◆ Action item ◆
Please return every line in the entries below with the word "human" in it.

◆ Data for this exercise ◆
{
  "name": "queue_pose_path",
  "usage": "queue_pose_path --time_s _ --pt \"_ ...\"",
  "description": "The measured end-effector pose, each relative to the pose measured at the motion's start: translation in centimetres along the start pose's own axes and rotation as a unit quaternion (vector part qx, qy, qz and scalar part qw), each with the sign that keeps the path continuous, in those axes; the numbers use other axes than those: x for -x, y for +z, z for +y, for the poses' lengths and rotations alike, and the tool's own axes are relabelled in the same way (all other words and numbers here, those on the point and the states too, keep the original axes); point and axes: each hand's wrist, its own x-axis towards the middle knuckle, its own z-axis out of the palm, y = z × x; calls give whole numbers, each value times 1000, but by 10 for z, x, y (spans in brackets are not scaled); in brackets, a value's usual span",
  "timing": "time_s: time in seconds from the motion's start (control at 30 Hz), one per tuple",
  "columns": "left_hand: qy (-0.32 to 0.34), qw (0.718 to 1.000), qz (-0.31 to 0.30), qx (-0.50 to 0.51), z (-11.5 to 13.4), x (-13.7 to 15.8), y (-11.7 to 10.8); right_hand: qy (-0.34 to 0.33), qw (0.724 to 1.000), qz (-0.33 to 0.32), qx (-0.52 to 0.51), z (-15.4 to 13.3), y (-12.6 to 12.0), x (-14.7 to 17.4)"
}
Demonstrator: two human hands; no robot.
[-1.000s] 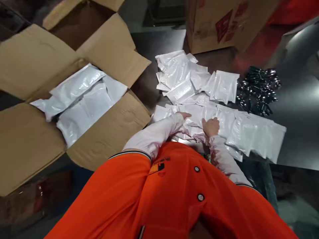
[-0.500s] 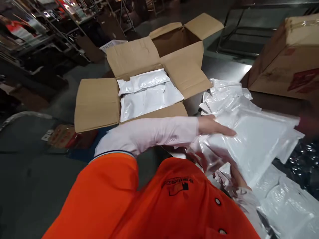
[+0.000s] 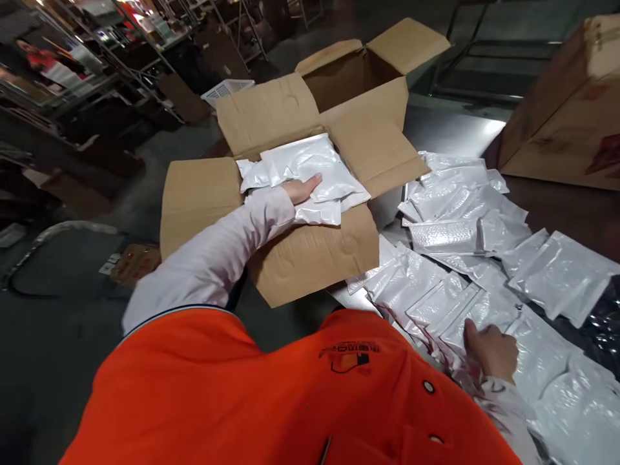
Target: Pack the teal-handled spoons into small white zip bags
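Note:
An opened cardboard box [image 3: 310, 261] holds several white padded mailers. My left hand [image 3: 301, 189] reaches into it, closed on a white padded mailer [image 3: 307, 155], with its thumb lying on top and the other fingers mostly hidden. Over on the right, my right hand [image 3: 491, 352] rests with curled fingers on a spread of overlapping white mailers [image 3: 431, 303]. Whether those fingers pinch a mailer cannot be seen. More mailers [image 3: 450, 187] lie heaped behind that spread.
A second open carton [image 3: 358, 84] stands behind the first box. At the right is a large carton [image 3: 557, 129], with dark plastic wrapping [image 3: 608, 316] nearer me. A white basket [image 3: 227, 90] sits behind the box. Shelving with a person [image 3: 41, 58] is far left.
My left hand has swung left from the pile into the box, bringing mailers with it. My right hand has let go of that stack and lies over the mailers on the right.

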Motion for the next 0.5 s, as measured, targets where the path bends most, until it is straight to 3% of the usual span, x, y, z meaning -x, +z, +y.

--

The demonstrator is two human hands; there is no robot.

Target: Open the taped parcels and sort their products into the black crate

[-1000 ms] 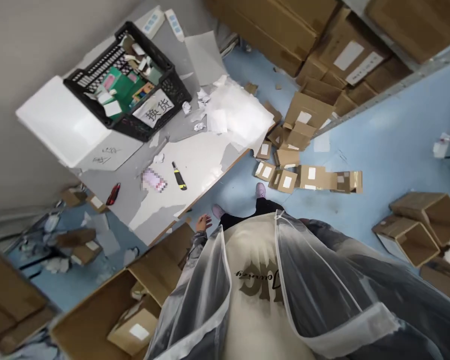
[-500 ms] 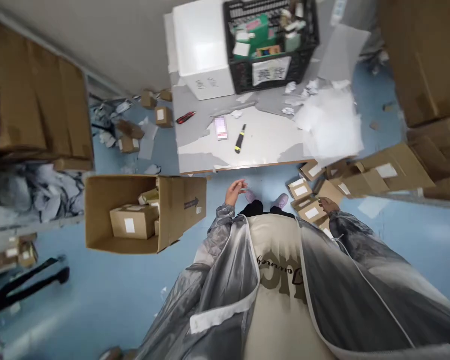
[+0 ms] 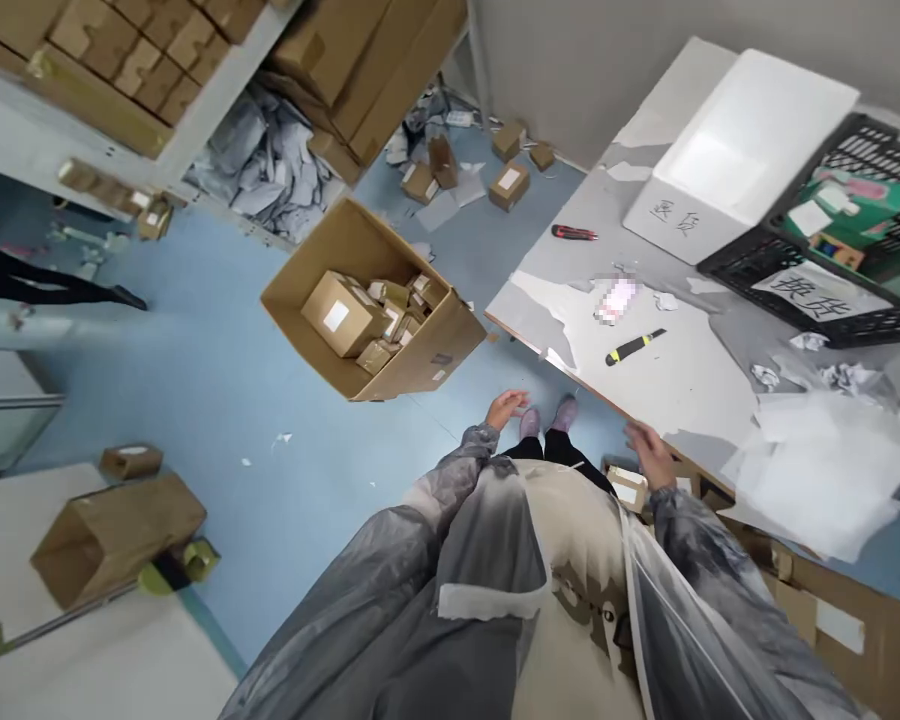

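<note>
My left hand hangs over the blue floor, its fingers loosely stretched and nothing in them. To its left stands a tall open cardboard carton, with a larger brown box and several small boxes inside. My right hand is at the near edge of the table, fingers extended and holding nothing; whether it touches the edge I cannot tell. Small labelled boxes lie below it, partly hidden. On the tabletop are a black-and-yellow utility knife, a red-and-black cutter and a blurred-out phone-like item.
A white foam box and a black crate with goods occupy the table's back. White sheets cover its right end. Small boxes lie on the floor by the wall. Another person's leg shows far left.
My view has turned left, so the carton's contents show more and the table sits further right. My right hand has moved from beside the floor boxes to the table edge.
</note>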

◆ Task answer ◆
Demonstrator: two human hands; no robot.
The demonstrator is two human hands; there is no robot.

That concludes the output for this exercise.